● **Exercise goal**: Some of the lines below need repeating. Reproduce exactly those between the lines holding "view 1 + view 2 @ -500" and "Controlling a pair", inclusive.

↓

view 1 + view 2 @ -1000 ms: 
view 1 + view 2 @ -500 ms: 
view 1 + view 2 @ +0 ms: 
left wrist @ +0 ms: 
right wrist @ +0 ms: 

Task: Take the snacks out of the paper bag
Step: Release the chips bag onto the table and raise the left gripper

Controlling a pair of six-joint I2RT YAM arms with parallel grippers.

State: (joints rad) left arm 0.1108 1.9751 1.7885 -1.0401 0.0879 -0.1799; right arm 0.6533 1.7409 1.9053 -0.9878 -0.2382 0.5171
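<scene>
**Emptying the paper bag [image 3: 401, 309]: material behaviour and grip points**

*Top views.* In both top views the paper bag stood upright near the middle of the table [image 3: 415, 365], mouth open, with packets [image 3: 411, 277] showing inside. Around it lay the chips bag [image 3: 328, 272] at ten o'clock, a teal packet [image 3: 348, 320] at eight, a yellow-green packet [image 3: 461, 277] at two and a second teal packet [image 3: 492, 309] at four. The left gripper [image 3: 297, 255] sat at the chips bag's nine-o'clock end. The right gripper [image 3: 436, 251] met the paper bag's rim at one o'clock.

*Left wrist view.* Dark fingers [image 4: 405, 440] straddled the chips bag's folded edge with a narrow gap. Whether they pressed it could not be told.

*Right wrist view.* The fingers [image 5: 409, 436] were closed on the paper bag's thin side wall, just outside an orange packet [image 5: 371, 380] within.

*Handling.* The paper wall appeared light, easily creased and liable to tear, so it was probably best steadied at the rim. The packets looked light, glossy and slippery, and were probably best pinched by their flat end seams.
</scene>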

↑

● **Your response**:
view 1 + view 2 @ -500 ms: 
view 1 + view 2 @ +0 ms: 
left wrist @ +0 ms: 
right wrist @ +0 ms: 

Task: Take the snacks out of the paper bag
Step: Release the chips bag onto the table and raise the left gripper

Controlling a pair of six-joint I2RT YAM arms with parallel grippers.

This completes the requested output.